Van verkiezingsmoeheid lijkt vooralsnog geen sprake. Hoe kan dat? Het antwoord is Vox, de extreemrechtse partij die bij de vorige twee verkiezingen in december 2015 en juni 2016 nauwelijks stemmen kreeg en die nu wel eens beslissend zou kunnen worden. Volgens de peilingen kan de partij van leider Santiago Abascal rekenen op zo’n 10 procent van de stemmen, misschien zelfs nog iets meer. Dat zou neerkomen op 20 tot 30 zetels in het parlement van 350 afgevaardigden.
Vooral in Madrid en de zuidelijke helft van het land vullen de campagnebijeenkomsten van Vox met gemak grote sporthallen. De boodschap van Abascal is ultranationalistisch en richt zich in de eerste plaats tegen de Catalaanse en Baskische onafhankelijkheidspartijen. Immigranten, feministen, niet-katholieken en homoseksuelen zijn andere mikpunten van de agressieve retoriek van Vox. Abascal, die zelf altijd gewapend over straat gaat, wil het particuliere wapenbezit bevorderen en de staat recentraliseren door de regionale bestuursorganen af te schaffen. Dat is in strijd met de grondwet.
Onzekerheid
Tot ieders verrassing behaalde Vox bij de regionale verkiezingen in Andalusië in december 11 procent van de stemmen. Met twaalf zetels in het regioparlement werd de partij van Abascal doorslaggevend. Door de steun van Vox konden de twee andere rechtse partijen PP (Volkspartij) en Ciudadanos (Burgers) een nieuwe regioregering vormen in Sevilla. Die formule willen deze twee partijen nu op landelijk niveau herhalen. Om de zittende premier Pedro Sanchez van de sociaaldemocratische PSOE uit het zadel te wippen, kunnen zij niet buiten de stemmen van de ultrarechtse partij van Abascal.

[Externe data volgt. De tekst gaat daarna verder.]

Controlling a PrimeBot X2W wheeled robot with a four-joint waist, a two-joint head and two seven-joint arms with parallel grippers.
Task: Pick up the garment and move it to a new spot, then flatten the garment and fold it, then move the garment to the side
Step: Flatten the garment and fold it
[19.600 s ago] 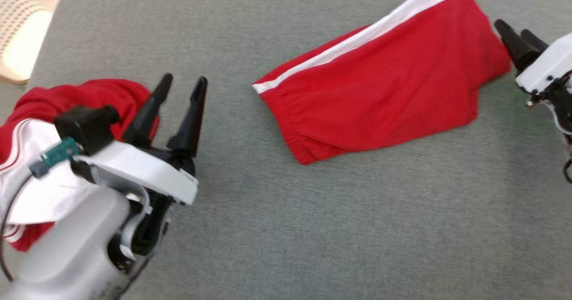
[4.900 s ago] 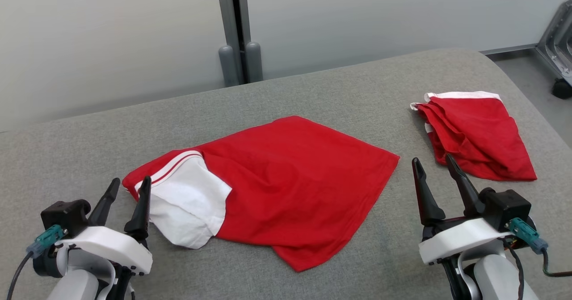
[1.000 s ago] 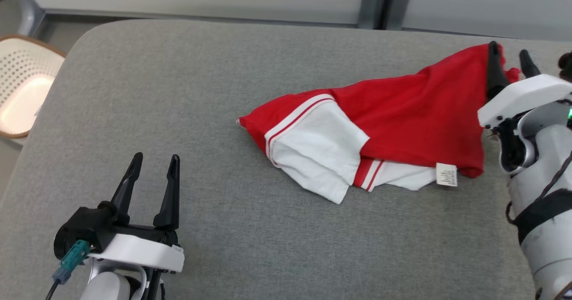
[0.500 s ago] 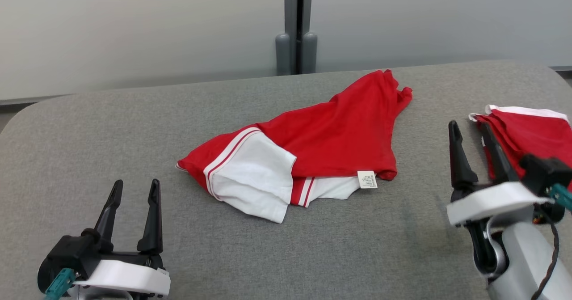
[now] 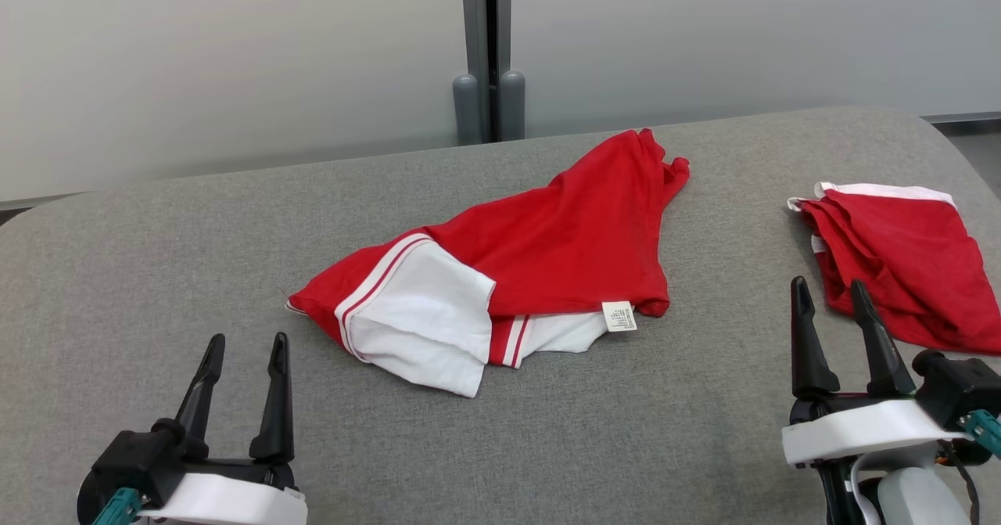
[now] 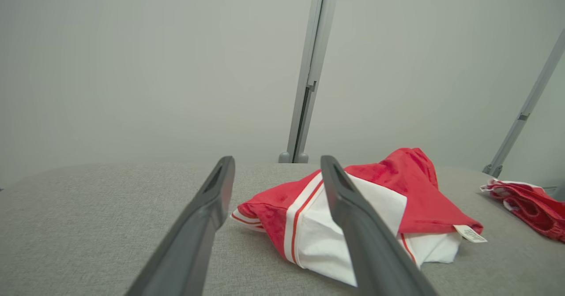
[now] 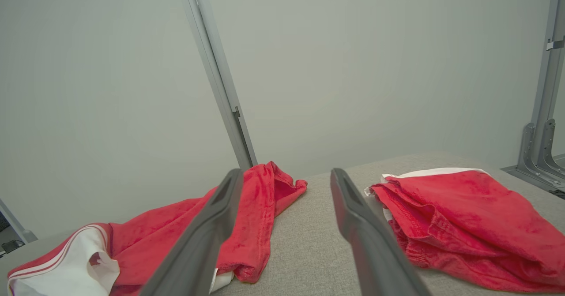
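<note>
A red garment [image 5: 563, 239] with white sleeves and a small white label lies loosely folded in the middle of the grey padded table [image 5: 500, 447]; it also appears as the red garment [image 6: 397, 185] and the red garment [image 7: 247, 216] in the wrist views. My left gripper [image 5: 242, 345] is open at the lower left, short of the garment's white sleeve [image 5: 422, 321]. My right gripper [image 5: 827, 286] is open at the lower right, empty, apart from the garment.
A second red garment [image 5: 899, 267] with a white band lies folded at the table's right side, just beyond my right gripper; it is the second garment [image 7: 463, 225] in the right wrist view. A grey wall with a vertical post [image 5: 485, 48] stands behind the table.
The head camera has swung back to centre. One second ago my right gripper was at the garment's far right corner; it has let go and drawn back. The garment now lies folded over.
</note>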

De onzekerheid is groot. De tijd waarin één partij, de conservatieve PP of de PSOE, de absolute meerderheid van ten minste 176 zetels behaalde, lijkt sinds 2015 voorgoed voorbij. Toch zijn de peilingen het over één ding eens: Sanchez gaat de verkiezingen winnen. De sociaaldemocraten maken een sprong van 85 naar rond de 130 zetels. Dat is ruimschoots meer dan de PP van Pablo Casado, die bij de vorige stembusgang nog de grootste werd en nu terugvalt van 137 naar ongeveer 80 afgevaardigden. Op flinke afstand volgen de rechts-liberalen van Ciudadanos en het alternatief-linkse Podemos.

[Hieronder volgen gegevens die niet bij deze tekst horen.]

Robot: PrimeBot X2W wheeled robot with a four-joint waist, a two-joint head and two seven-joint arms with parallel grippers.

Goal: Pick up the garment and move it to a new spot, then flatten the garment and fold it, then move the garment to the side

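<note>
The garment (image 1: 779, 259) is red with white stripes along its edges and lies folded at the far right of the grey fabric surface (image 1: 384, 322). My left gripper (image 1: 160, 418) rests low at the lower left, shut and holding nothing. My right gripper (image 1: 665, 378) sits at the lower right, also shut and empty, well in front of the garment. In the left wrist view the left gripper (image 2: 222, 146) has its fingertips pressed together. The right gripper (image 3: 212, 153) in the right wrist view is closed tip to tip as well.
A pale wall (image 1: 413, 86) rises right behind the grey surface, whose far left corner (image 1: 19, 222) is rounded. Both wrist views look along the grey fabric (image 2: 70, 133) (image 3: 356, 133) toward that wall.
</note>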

De grote vraag is welke partijen in staat zullen zijn om een meerderheid te vormen. Volgens het gezaghebbende Centrum voor Sociologisch Onderzoek weten vier van de tien kiezers nog niet op wie ze gaan stemmen. Naarmate de stembusgang dichterbij komt, lijkt het echter steeds minder waarschijnlijk dat het rechtse blok van PP, Ciudadanos en Vox de vereiste meerderheid van 176 zetels gaat halen. Maar aan de linkerzijde ziet het er ook niet naar uit dat Sanchez alleen met steun van Podemos zal kunnen regeren.
Nooit vergeven
Afgaand op de peilingen, zou Sanchez ook de stemmen nodig hebben van de Catalaanse en Baskische fracties. Net als bij de motie van wantrouwen tegen zijn conservatieve voorganger Mariano Rajoy. Tegen alle verwachtingen in werd die motie in juni 2018 aangenomen na een gerechtelijke veroordeling van Rajoys PP wegens een groot corruptieschandaal. Zo werd Sanchez bijna per ongeluk premier, dankzij de doorslaggevende steun van de Catalanen en de Basken.

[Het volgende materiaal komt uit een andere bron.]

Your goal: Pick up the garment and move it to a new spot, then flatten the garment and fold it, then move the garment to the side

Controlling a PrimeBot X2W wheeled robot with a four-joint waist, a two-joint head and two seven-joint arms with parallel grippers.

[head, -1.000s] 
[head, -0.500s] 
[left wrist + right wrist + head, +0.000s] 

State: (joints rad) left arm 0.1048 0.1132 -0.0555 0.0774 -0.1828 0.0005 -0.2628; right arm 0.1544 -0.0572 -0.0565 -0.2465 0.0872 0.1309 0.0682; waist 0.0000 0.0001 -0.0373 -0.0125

De rechtse partijen hebben hem dat nooit vergeven. Voor Casado (PP) en Albert Rivera (Ciudadanos) zou „landverrader” Sanchez een pact hebben gesloten met „staatsgreeppplegers” en de „vijanden van Spanje.” Onder invloed van Vox, en in een poging om stemmenverlies naar de ultrarechtse partij in te dammen, hebben Casado en Rivera een flink deel van de ultranationalistische boodschap van Vox overgenomen en hun toon geradicaliseerd.